[Exercise brief]:
Your output should be the lines from the one with "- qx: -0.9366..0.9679" through the end of the entries below, set down word for word and nothing else.
Top of Data supplied
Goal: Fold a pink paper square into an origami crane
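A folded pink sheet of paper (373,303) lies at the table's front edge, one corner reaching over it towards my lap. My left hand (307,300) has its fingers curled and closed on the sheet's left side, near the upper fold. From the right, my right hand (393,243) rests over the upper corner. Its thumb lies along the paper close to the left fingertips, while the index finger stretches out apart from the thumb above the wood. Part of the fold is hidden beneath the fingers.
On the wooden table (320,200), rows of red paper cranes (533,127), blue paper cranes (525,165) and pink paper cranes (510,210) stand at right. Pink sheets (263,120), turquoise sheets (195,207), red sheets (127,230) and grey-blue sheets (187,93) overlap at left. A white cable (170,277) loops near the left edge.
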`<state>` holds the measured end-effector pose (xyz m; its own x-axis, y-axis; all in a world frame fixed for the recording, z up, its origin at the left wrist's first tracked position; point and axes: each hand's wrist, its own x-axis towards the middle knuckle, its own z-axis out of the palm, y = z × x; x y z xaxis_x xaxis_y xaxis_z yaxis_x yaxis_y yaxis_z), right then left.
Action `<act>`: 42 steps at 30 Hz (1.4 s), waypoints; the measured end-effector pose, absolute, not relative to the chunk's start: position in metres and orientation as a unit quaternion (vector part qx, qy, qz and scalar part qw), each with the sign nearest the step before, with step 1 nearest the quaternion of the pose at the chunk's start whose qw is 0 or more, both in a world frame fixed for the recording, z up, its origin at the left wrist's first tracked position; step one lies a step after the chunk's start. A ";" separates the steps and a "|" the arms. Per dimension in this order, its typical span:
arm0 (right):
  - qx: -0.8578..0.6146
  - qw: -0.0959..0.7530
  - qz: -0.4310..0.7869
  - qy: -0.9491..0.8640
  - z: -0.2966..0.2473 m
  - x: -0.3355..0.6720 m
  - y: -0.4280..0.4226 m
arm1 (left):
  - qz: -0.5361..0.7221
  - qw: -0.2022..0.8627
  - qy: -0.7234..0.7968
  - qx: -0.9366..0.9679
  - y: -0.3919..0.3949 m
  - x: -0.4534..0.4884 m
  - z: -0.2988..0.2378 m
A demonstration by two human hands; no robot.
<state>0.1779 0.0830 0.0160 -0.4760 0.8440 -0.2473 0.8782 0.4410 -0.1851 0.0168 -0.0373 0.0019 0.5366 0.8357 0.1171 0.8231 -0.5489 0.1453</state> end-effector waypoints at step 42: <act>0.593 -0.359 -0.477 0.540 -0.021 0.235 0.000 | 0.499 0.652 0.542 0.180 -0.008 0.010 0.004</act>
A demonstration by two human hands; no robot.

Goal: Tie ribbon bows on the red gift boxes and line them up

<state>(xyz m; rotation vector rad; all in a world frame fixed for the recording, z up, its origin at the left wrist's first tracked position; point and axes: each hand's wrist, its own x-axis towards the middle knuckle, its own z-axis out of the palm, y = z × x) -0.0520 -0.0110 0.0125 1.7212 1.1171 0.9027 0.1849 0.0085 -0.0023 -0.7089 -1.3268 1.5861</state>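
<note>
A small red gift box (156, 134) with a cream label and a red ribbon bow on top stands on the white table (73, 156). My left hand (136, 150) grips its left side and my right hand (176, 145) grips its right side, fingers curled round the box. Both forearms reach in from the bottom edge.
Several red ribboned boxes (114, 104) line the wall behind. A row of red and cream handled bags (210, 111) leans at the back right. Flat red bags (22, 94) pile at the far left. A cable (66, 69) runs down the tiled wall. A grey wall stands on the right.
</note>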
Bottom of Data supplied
[Answer to this problem]:
  - qx: -0.9366..0.9679
  - y: -0.3919..0.3949 m
  - x: -0.4534..0.4884 m
  - z: -0.2988..0.2378 m
A demonstration by two human hands; no robot.
<state>0.1779 0.0830 0.0160 -0.4760 0.8440 -0.2473 0.8782 0.4410 -0.1851 0.0168 -0.0373 0.0019 0.5366 0.8357 0.1171 0.8231 -0.5489 0.1453</state> end-effector waypoints at step 42: <act>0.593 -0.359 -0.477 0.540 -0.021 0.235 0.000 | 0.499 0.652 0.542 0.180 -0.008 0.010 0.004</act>
A demonstration by two human hands; no robot.

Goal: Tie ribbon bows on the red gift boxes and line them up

<state>(xyz m; rotation vector rad; all in a world frame fixed for the recording, z up, its origin at the left wrist's first tracked position; point and axes: each hand's wrist, its own x-axis towards the middle knuckle, its own z-axis out of the palm, y = z × x) -0.0520 -0.0110 0.0125 1.7212 1.1171 0.9027 0.1849 0.0085 -0.0023 -0.7089 -1.3268 1.5861</state>
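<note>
A small red gift box (156, 134) with a cream label and a red ribbon bow on top stands on the white table (73, 156). My left hand (136, 150) grips its left side and my right hand (176, 145) grips its right side, fingers curled round the box. Both forearms reach in from the bottom edge.
Several red ribboned boxes (114, 104) line the wall behind. A row of red and cream handled bags (210, 111) leans at the back right. Flat red bags (22, 94) pile at the far left. A cable (66, 69) runs down the tiled wall. A grey wall stands on the right.
</note>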

No other output belongs to this answer.